Seeing sport as an apolitical forum for excellence, Olympics fanatics hoped that nationalists would get their jollies by going for the gold rather than invading their neighbors. And, if tensions nevertheless arose, UN groupies trusted them to talk it all out in that big blue domino-looking building in New York’s Turtle Bay.
Then came the 1972 Munich Olympics. They began, August 26, on a redemptive note, in a democratic, apologetic West Germany, repenting for its Nazi crimes. This was the good Germany, more likable than its severe, repressive, Communist East German sibling. “The cheerful games” – the official motto – would celebrate the world’s progress since the 1936 Hitler Games, when the Nazis hijacked the Berlin Olympics to champion Aryan supremacy and foment Jew-hatred.

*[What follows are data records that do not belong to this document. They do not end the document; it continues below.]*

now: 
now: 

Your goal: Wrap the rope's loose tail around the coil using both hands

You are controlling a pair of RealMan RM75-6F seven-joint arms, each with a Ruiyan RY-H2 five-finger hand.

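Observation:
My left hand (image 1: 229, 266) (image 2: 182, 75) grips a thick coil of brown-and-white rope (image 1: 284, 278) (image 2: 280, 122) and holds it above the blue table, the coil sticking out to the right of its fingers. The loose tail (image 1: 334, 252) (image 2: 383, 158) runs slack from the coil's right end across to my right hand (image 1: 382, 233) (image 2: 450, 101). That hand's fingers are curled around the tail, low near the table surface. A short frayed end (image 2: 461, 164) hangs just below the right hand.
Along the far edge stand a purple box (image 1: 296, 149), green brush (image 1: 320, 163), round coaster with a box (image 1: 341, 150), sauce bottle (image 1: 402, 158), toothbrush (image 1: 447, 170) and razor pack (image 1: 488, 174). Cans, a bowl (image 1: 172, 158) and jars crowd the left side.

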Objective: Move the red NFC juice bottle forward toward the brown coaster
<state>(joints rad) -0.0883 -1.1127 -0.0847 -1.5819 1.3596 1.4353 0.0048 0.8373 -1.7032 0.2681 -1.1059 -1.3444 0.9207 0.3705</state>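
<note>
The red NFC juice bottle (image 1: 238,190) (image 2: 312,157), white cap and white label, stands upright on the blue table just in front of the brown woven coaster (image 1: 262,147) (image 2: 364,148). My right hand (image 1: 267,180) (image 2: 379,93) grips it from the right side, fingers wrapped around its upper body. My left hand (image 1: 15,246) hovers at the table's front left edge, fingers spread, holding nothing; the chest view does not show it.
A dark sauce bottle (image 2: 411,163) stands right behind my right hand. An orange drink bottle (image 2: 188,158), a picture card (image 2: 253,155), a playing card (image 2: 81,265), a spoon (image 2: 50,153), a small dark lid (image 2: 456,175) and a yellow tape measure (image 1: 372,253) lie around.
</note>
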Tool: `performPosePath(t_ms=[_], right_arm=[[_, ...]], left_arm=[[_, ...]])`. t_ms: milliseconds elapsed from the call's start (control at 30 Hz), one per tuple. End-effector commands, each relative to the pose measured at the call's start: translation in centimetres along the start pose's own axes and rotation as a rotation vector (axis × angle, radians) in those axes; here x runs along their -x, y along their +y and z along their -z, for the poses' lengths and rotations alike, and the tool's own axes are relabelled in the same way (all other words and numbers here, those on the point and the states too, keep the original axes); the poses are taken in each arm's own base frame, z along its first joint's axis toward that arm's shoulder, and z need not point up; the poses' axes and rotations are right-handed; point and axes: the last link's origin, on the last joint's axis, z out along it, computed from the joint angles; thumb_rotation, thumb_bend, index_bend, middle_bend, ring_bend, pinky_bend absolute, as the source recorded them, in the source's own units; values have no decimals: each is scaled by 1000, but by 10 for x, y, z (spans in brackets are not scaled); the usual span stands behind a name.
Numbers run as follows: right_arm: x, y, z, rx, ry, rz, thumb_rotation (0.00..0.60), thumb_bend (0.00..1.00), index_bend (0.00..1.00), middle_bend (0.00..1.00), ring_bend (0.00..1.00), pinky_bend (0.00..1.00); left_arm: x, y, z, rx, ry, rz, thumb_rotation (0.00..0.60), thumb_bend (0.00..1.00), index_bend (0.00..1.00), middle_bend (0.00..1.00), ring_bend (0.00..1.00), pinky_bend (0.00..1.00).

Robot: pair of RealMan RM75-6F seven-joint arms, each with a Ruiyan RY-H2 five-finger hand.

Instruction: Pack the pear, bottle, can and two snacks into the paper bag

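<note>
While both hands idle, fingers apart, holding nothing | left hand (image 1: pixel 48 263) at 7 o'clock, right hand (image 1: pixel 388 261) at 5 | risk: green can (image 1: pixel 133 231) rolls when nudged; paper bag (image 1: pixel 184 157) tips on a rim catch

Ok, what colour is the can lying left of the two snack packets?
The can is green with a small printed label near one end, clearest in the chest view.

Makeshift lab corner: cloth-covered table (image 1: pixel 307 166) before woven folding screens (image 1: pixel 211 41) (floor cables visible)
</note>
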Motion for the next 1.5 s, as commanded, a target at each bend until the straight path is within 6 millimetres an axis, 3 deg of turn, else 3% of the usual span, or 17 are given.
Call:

Despite disdaining the fake “artistic” sports that are reliant on judges’ discretion, like diving and gymnastics, my buddies and I followed these Olympics religiously. The lithe gymnasts, bulging muscle-men, and perfectly proportioned track stars wowed us. Following the script, we rooted wildly for the Americans. Nevertheless, we could transcend the Cold War enough to be dazzled by the charismatic Soviet gymnast, Olga Korbut, who bounced back after a devastating fall to win two gold medals.
Meantime, Mark Spitz stirred Americans’ pride. This American-Jewish pre-dental student swam his way to an unprecedented seven gold medals. Spitz was attractive and articulate, defying stereotypes as a “Jewish Brainiac” turned pin-up boy.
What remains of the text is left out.